Tutorial A1 q11-20 Flashcards
What were the results of initial physical tests of ceramic/superhard inserts?
Slowing down speeds, feeds, and reducing depth of cut to prevent tool breakage
How did process modelling help develop use of ceramic/superhard inserts?
Showed that if machining is run at very high surface speeds, inserts heat up and soften, overcoming brittleness but maintaining cutting performance
Productivity increases by 10x from carbide tools
What 3 types of vibration occur during machining operations?
Free vibrations
Forced vibrations
Self-excited vibrations
Give an overview of free vibrations
Rapid reversals of reciprocating masses, initial engagement of cutting tool
Give an overview of forced vibrations
unbalanced rotating shafts in the machine, intermittent engagement of teeth on a milling cutter, transmitted through foundations from other nearby machines operating
Give an overview of self-excited vibrations
Unwanted relative movement occurs between workpiece and tool during machining
Which vibration type is known as chatter?
Self-excited vibrations
What does chatter cause?
Poor surface finish (generates waves) Unstable cutting (varying forces) Tool breakage
How can chatter be avoided?
Operator must change process parameters to avoid self-excitation
What is the disadvantage to avoiding chatter?

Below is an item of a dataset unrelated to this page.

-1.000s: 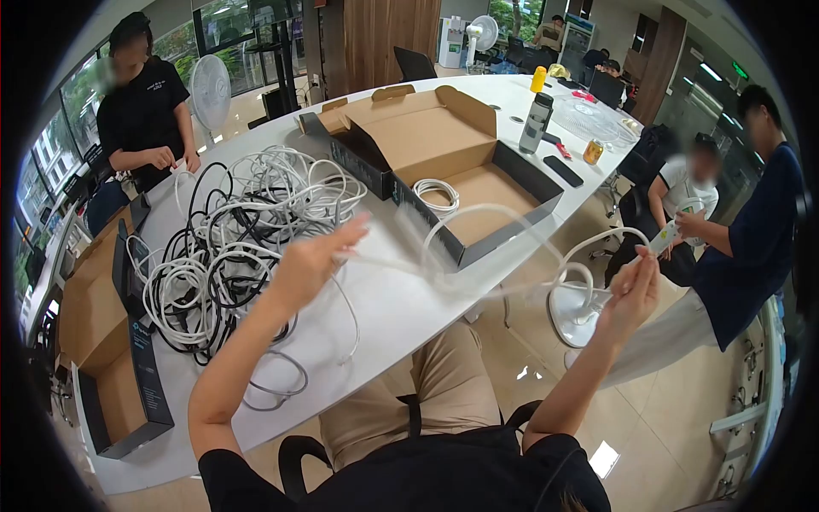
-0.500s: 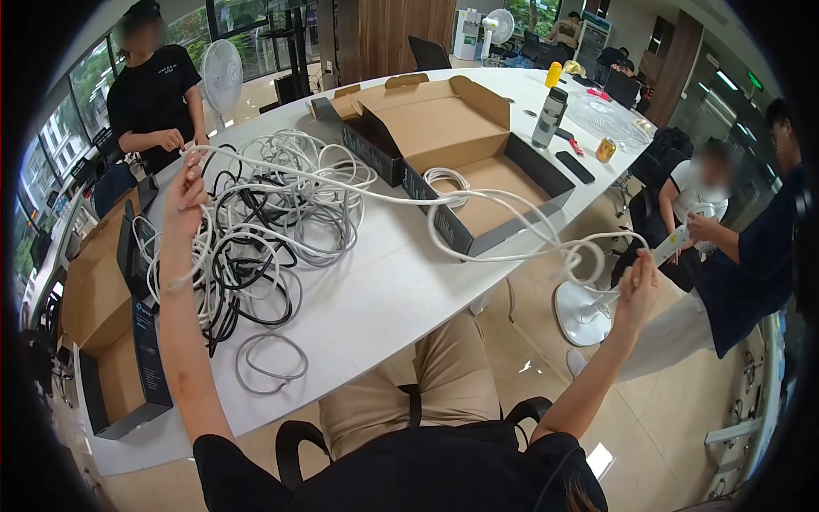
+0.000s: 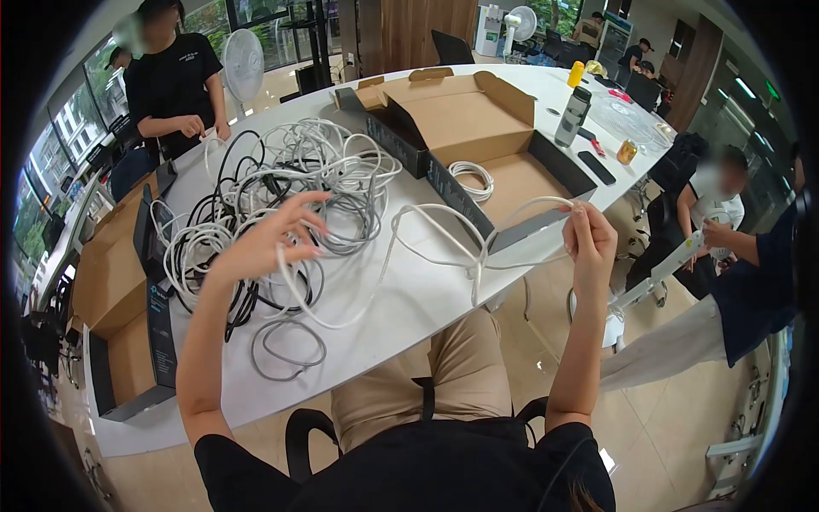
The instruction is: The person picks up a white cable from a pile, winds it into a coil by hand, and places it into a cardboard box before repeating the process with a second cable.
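Observation:
A long white cable (image 3: pixel 395 241) runs in loose loops over the table's front edge. My right hand (image 3: pixel 590 235) pinches it near the right corner of an open cardboard box (image 3: pixel 512 192). My left hand (image 3: pixel 277 239) is raised in front of the cable pile with its fingers spread; the cable passes by its fingertips. Beneath and behind it lies a tangled pile of white, grey and black cables (image 3: pixel 345 224). A coiled white cable (image 3: pixel 471 181) rests in the box. One grey cable loop (image 3: pixel 288 350) lies apart near the front edge.
Another open box (image 3: pixel 128 363) stands at the left. A bottle (image 3: pixel 572 117), a phone (image 3: pixel 596 167) and a can (image 3: pixel 627 152) are at the right of the table (image 3: pixel 375 316). A person (image 3: pixel 175 85) handles cable at the far left; two people are at the right with a white fan.
My left hand has come down and right from the far side of the pile, and its fingers have opened. My right hand has moved left and up with the cable. The view has shifted slightly.

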The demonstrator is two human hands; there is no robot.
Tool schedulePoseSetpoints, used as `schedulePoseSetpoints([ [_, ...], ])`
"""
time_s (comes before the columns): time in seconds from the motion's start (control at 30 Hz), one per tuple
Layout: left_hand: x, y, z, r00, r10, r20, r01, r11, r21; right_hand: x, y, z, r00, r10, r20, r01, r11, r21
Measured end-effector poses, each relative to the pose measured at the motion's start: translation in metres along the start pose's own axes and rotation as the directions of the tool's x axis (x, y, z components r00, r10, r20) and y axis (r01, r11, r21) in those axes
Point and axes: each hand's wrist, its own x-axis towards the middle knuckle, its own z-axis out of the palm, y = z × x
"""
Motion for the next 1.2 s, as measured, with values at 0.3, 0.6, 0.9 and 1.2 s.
schedulePoseSetpoints([
  [0.3,0.033,-0.01,0.097,0.823,0.564,0.062,-0.474,0.624,0.621,-0.011,-0.005,0.048,0.98,0.032,0.199,-0.043,0.998,0.05],
  [0.6,0.029,-0.023,0.122,0.807,0.558,0.197,-0.576,0.665,0.476,0.003,0.031,0.033,0.956,0.293,-0.011,-0.261,0.868,0.422],
  [0.9,0.023,-0.024,0.122,0.833,0.524,0.181,-0.545,0.713,0.441,0.005,0.045,0.026,0.935,0.354,-0.022,-0.301,0.823,0.481],
  [1.2,0.049,0.002,0.118,0.965,0.223,0.142,-0.25,0.943,0.221,-0.002,0.016,0.051,0.95,0.265,0.163,-0.305,0.896,0.322],
])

Productivity is lowered as optimum parameters cannot be used
What causes chatter?
Mode coupling
Regeneration of surface waviness
What is mode coupling?
Relative motion between tool/workpiece exists in at least two directions, causing periodic elliptical movement of the tool tip
What is regeneration of surface waviness?
When the tool tip moves over the surface already cut
How does process modelling help avoid chatter?
Allows changing of process parameters (often in real time), allowing
- stable cutting
- opportunities to increase cutting speed/depth of cut by knowing what to change to move to the nearest stable region and maximise depth of cut
How does process modelling affect productivity?
Increases it